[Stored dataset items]
§

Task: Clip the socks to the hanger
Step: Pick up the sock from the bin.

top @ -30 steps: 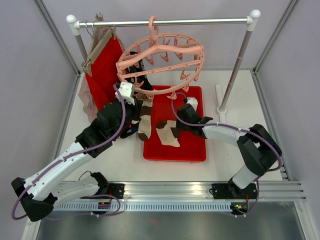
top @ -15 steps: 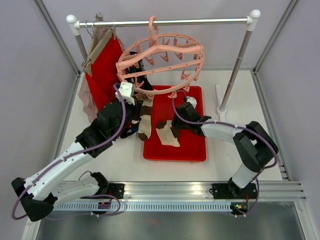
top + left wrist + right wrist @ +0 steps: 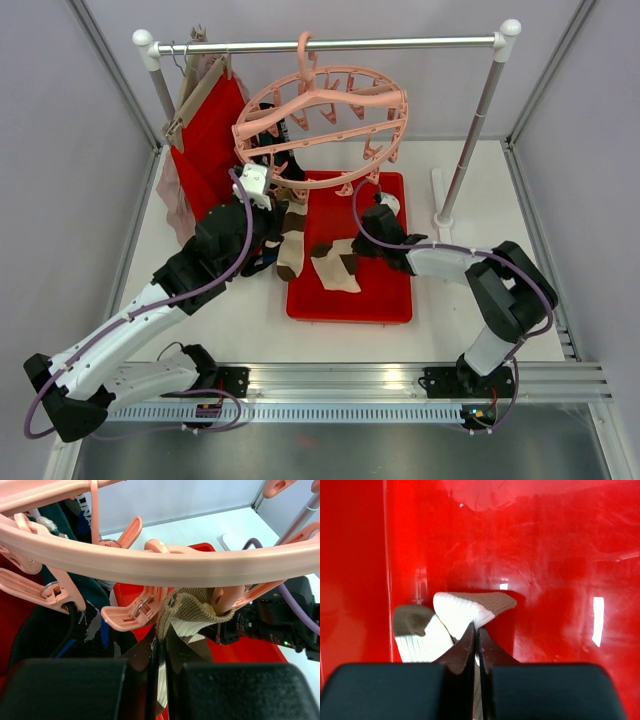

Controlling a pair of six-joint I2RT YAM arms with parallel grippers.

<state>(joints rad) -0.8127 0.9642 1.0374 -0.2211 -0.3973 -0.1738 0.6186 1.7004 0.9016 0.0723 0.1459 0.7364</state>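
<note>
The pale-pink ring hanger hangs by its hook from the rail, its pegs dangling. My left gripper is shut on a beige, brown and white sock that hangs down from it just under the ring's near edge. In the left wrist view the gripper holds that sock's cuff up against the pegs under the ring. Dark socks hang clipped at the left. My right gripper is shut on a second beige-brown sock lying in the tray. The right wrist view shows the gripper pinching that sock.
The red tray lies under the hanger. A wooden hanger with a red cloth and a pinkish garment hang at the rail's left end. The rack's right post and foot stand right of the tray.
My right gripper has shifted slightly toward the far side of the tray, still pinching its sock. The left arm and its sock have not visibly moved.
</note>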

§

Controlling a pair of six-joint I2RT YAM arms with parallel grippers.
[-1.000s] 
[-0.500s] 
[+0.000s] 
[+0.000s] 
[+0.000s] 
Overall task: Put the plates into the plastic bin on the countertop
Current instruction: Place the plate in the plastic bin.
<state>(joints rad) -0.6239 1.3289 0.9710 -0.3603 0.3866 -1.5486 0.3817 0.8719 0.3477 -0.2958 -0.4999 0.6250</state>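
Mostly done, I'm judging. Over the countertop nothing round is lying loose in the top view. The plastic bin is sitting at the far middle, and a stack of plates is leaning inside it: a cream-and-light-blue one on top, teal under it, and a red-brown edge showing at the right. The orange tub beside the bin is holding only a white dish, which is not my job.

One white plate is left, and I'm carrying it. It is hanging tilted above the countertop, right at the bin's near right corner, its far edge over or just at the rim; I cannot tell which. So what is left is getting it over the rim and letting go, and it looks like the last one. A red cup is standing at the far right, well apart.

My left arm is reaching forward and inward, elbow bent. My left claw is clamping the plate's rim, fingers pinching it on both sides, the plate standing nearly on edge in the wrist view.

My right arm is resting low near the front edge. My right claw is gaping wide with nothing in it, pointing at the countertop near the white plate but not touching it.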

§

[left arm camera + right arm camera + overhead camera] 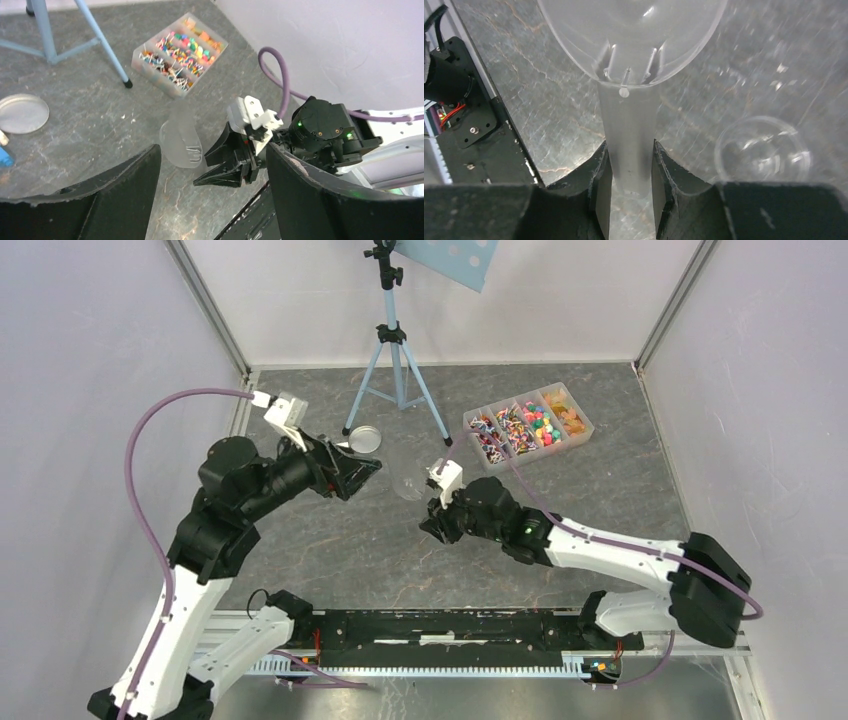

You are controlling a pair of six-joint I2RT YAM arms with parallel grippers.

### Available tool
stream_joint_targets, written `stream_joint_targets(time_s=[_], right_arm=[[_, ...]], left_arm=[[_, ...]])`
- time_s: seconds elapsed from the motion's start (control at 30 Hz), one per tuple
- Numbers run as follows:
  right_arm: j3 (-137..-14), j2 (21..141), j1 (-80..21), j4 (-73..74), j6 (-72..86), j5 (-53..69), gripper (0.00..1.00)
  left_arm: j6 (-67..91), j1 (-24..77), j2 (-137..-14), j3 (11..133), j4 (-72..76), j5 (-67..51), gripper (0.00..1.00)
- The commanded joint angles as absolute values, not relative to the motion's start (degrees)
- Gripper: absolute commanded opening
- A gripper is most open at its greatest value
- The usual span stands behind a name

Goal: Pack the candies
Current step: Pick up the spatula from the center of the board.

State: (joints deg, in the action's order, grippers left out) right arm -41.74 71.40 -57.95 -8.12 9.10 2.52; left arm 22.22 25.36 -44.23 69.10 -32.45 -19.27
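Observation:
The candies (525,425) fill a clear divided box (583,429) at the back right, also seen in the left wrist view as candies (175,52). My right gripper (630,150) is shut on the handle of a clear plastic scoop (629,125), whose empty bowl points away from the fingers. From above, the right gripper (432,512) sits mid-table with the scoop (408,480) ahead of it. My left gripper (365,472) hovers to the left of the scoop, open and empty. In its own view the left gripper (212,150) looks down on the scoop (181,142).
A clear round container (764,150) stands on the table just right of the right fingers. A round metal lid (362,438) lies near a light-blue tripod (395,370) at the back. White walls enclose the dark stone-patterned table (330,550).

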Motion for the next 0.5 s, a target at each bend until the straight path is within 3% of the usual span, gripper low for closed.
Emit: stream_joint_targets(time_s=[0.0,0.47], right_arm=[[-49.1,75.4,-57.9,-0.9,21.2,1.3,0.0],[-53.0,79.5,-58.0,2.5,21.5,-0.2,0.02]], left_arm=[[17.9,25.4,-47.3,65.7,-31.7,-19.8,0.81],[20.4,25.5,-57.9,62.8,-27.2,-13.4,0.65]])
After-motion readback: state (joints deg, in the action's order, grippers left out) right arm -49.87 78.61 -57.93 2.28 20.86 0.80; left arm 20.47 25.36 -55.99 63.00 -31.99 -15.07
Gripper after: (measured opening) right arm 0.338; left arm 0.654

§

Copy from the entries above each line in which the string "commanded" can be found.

**Task solution**
- The commanded joint angles as absolute values, not relative to the motion's start (degrees)
- Gripper: absolute commanded opening

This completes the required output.